La ruine du monde a fait sortir l’or de ses alvéoles. Il est vivant, il danse dans les cercles intérieurs, et les grands serviteurs du soleil, la tête encapuchonnée, les vêtements desserrés et coulants, battent des mains pour lui garder le rythme. Ils sont au comble de la joie, ils hurlent en musique, ils croquent des glaces en diamant.

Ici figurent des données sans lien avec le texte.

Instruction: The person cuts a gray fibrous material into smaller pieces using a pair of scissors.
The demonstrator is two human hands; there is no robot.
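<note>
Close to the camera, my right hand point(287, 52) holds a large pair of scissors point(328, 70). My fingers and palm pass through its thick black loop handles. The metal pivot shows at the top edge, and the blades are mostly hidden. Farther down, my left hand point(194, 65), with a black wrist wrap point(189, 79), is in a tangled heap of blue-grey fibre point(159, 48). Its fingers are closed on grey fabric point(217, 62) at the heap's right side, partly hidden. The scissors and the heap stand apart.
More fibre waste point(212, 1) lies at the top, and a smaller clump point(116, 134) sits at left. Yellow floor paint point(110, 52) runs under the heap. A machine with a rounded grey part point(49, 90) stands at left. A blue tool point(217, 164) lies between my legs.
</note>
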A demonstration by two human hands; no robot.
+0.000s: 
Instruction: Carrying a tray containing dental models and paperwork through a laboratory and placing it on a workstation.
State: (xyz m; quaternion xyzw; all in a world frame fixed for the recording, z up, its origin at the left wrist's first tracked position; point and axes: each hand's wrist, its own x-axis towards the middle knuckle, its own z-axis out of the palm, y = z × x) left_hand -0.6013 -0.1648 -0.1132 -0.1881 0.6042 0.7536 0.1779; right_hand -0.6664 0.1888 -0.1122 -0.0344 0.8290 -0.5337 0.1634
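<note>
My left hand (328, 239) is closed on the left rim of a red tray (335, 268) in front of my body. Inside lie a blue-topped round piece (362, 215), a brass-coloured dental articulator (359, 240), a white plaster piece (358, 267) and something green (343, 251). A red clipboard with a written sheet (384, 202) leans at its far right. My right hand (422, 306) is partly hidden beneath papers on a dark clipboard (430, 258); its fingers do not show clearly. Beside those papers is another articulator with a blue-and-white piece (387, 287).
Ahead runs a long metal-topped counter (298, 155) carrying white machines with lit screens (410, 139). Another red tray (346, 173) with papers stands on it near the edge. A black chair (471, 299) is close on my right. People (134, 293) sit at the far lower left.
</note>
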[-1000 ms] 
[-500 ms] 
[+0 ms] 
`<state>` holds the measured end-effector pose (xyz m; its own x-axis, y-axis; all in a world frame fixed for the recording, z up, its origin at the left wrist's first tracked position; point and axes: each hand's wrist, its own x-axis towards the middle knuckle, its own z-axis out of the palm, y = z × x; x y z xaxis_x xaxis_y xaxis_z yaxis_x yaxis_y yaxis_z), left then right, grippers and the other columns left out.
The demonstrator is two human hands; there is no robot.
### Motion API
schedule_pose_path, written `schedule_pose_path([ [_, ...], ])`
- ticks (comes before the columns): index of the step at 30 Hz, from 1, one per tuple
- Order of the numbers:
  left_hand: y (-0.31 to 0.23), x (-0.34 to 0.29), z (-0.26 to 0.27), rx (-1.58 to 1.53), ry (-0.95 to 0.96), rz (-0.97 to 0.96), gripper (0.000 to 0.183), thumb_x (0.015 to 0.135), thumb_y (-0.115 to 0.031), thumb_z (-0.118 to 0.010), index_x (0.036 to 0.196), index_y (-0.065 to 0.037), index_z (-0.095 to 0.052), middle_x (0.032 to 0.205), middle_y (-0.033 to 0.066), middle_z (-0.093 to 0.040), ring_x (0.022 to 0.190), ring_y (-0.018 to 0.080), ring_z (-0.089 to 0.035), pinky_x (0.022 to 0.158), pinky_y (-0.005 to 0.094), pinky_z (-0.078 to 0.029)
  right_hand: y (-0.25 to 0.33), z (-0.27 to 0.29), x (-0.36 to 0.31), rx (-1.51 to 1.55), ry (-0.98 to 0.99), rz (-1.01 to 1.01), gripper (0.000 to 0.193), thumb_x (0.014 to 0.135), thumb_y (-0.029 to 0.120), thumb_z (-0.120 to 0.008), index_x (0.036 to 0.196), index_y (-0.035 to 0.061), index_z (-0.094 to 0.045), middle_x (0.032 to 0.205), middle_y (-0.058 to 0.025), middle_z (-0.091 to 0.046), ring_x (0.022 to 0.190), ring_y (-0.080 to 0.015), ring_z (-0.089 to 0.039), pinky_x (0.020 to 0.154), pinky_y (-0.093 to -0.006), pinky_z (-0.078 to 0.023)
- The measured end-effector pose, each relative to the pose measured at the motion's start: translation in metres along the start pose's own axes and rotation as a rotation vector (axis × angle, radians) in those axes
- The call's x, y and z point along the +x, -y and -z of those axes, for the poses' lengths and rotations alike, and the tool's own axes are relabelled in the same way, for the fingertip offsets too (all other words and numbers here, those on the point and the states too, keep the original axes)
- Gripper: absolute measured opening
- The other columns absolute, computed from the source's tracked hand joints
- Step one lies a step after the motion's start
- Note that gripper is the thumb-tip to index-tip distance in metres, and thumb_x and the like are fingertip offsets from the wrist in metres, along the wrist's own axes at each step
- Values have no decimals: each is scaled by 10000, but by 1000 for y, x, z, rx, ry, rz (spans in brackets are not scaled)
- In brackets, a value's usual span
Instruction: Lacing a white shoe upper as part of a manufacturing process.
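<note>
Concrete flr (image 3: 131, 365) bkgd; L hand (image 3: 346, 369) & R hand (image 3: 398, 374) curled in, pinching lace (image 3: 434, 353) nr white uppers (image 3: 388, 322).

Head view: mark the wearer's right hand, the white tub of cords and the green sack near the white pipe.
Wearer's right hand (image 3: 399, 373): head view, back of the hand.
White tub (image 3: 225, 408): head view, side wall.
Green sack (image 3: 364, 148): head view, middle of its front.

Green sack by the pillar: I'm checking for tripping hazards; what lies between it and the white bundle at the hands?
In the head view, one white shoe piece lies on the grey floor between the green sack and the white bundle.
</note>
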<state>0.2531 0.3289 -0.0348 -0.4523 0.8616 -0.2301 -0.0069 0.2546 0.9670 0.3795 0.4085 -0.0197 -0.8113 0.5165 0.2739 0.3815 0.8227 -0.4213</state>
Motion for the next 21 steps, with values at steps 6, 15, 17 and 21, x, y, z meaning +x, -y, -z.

À présent, chaque fois que je rencontre une jeune réfugiée et qu’elle parle, j’apprends de nouvelles choses sur le prix du passage. Ça ne se passe plus jamais dans une chambre ou dans un camion, mais dans une cave. Il y règne une lumière violente. Il ne s’agit plus de faire jouir mais de souffrir pour souffrir. Il y a des collectionneurs de souffrance et des dandys du rasoir.
Le couvre-feu cuit doucement dans la nuit. On mord à tâtons les viandes, on prend une douche froide et noire. Les jeux ont une teinture de cuivre et de silence : portraits, charades, chat perché, loup-garou, tandis qu’au dehors éclate la trompe des cris et des chiens. Les enfants tombent et dorment dans mes bras. Je les porte l’un après l’autre dans les vestiaires, ma femme revisse les sagaies.